# Task requirements
Search the material below for "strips" and copy every line where it occurs.
• • • • •
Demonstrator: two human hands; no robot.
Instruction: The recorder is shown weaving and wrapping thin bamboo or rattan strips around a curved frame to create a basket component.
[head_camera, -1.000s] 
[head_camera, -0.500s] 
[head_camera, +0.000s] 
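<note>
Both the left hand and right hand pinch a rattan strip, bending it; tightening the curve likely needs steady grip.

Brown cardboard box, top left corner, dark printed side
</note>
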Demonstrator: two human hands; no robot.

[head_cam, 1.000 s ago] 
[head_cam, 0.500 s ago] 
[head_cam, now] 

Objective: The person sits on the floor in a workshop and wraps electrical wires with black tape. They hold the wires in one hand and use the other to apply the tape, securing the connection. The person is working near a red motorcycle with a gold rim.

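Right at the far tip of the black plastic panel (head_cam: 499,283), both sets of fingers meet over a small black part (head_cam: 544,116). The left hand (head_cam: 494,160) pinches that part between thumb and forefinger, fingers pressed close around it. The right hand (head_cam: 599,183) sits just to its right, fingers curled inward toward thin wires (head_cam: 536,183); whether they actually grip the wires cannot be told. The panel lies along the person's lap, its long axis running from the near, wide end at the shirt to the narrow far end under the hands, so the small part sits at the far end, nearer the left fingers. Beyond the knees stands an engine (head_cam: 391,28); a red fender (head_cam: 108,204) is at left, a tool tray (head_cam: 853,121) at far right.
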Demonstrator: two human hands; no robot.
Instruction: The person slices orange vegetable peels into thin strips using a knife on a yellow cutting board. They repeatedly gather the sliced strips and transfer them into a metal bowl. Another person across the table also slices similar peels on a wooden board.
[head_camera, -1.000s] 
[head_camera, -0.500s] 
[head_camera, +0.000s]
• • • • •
# Exercise result
Instruction: The recorder is shown weaving and wrapping thin bamboo or rattan strips around a curved frame to create a basket component.
Instruction: The person slices orange vegetable peels into thin strips using a knife on a yellow cutting board. They repeatedly gather the sliced strips and transfer them into a metal bowl. Another person across the table also slices similar peels on a wooden board.

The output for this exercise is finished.